▶ **TASK STATEMENT**
Please return every line below that contains the string "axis".

(EXERCISE DATA begins)

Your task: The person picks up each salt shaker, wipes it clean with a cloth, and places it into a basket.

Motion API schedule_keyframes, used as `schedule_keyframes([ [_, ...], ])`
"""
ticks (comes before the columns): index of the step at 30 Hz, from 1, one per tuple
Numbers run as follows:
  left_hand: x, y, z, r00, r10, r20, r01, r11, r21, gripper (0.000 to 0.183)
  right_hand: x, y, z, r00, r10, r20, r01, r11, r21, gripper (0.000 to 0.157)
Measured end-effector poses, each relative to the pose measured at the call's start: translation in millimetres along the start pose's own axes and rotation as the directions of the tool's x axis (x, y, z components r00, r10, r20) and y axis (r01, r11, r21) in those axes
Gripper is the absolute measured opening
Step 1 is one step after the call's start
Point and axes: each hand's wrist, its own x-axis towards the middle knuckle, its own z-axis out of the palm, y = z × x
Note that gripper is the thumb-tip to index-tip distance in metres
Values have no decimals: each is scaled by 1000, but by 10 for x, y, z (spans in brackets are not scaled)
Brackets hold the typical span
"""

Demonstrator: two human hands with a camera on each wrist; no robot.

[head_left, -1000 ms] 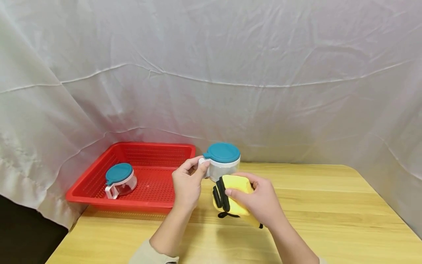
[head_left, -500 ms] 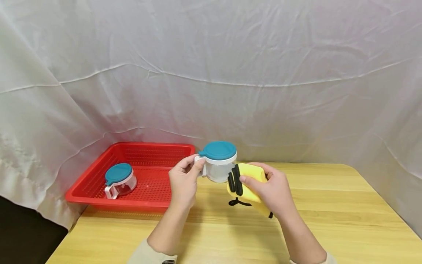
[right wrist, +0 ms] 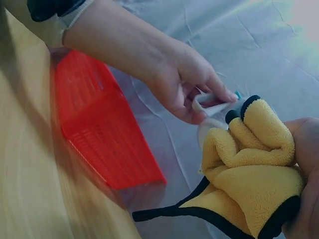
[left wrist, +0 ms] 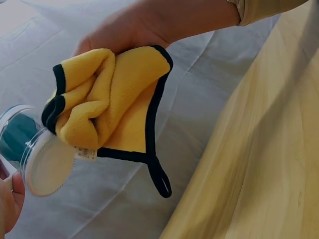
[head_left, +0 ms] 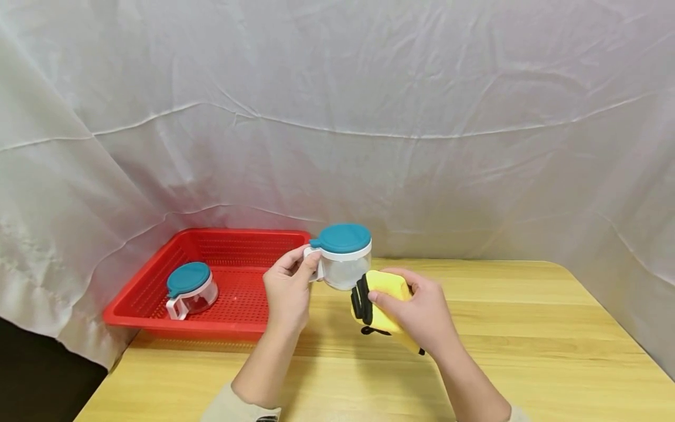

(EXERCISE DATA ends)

▶ **WRITTEN SOLUTION**
Measured end-effector poses, each relative to the pose measured at the call's start: translation in millimetres along the start pose's own axes and rotation as the directions of the tool's x axis (x, y, z components r00, r10, r20) and y axis (r01, r11, r21) in those axes
Point and axes: each hand's wrist, its own x-axis towards the middle knuckle, its own z-axis out of the palm, y = z × x

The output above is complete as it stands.